36 weeks-Day 4 on bed rest

So...this pregnancy all the sudden got interesting! Up until this point, it was going pretty normal, every doctor appointment would be great, ending with my doc saying-keep it up! Then two Friday's ago (week 35, day 1) all hell broke loose! I will have to admit, I was feeling bad before this doctors appointment, month 8 was kickin my ass. I just didn't feel right, I was really really swollen and just having difficulties. Well come to find out, I had gained 8 pounds in 2.5 weeks, along with 5 cm to my belly (then measuring 40 cm=full term belly). My blood pressure was also elevated. Great.....So the worry was I was becoming pre-eclamptic (word? who knows). So doctors orders-sonogram and hospital to run some tests. Sonogram turned out great. Baby is right on track and everything was within normal limits. He was measuring 5 pounds 6 ounces at 35 weeks which is great, no huge baby in the belly for me! Apparently I am just huge. I'm blaiming it on my height ... or lack thereof.

At the hospital, they checked my blood pressure which consistently went down, and blood tests that turned out ok, so I was sent home with orders for a 24h urine collection.

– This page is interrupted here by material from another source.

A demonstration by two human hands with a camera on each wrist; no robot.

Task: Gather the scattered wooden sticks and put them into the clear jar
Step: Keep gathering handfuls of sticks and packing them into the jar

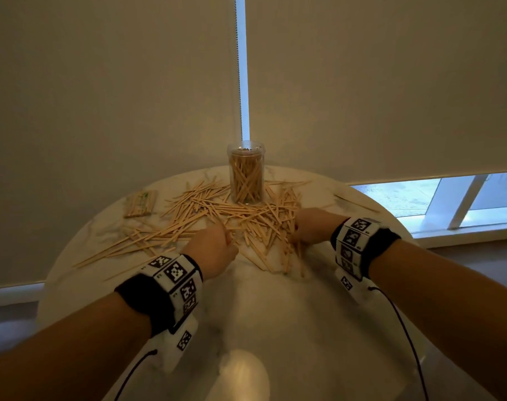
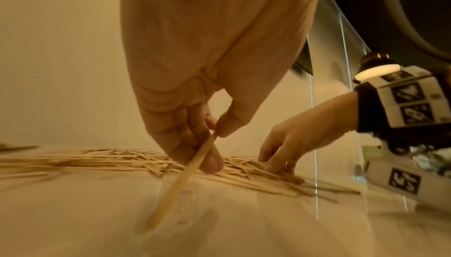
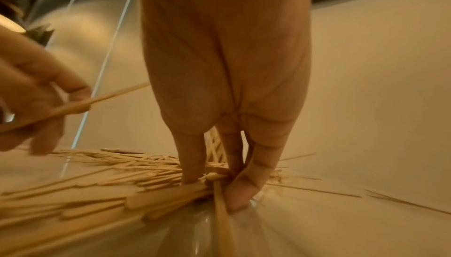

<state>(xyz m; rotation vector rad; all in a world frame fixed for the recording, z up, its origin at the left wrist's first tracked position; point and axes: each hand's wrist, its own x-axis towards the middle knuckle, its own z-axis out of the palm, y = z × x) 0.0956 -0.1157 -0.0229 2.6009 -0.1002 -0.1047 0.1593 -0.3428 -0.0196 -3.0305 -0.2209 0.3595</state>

Not fun let me tell you and pretty gross...especially when I have store it in the fridge!!

So the next week had a stress test for the baby-he's doing great! And apparently trace protein in the urine--good! But where did that leave me? A swollen, slightly elevated blood pressure, emotional pregnant women! It was a bad week let me tell you, but I finally got some answers Thursday from my doctor who put me on bed rest. I was actually relieved. I could stop worrying about myself and if I was pushing myself too hard at work (which I was). And now I know that I most likely will not go full term. I have two doctors appointments this week, more stress tests and close monitoring. So if everything goes well, all my labs and test will turn out good and I'll make it to week 37 (starts this Friday) and have a healthy full term baby--that is my goal.

So bed rest has been great, I'm trying to enjoy it. Been reading, watching tv/movies, taking naps. I figure this is probably the only time in my life that I am ordered to sit around, rest and relax, so I better take advantage of it. I did get a little frustrated this weekend when Toby was cleaning and picking up and I couldn't help--crazy right?? I really was anxious about finishing the baby's room (which the doc specifically said I couldn't do!!), so Sam came over and I sat in the room with my feet up and ordered her around! I really appreciate her coming over and helping me finish it and putting up with my obsessiveness!!

Plans for tonight-packing bag for the hospital and trying to figure out how to use our video camera. Toby has been super patient and helpful and of course really worried about me. I am forbidden to drive (per Toby) b/c my belly is about an inch away from the steering wheel. My most used phrase "Toby, can you do me a favor?"

If anyone has some free time....come visit--I'm just laying here relaxing!!

Monday, February 22, 2010

30 weeks

Well, I was going to write a long blog, but I'm just too tired! The third trimester is going good so far. The upside--it's almost over! Connor is almost here-10 more weeks! The downside--I'm tired... a lot. My back and my hips hurt. My belly button is stretched so far, I'm not sure how much more it can take!! But all in all, I'm in a good mood and ready for the baby to come!!





Unfortunetly no baby room pics, still have a few more things to do. I'm hoping to get it done here in the next couple of weeks.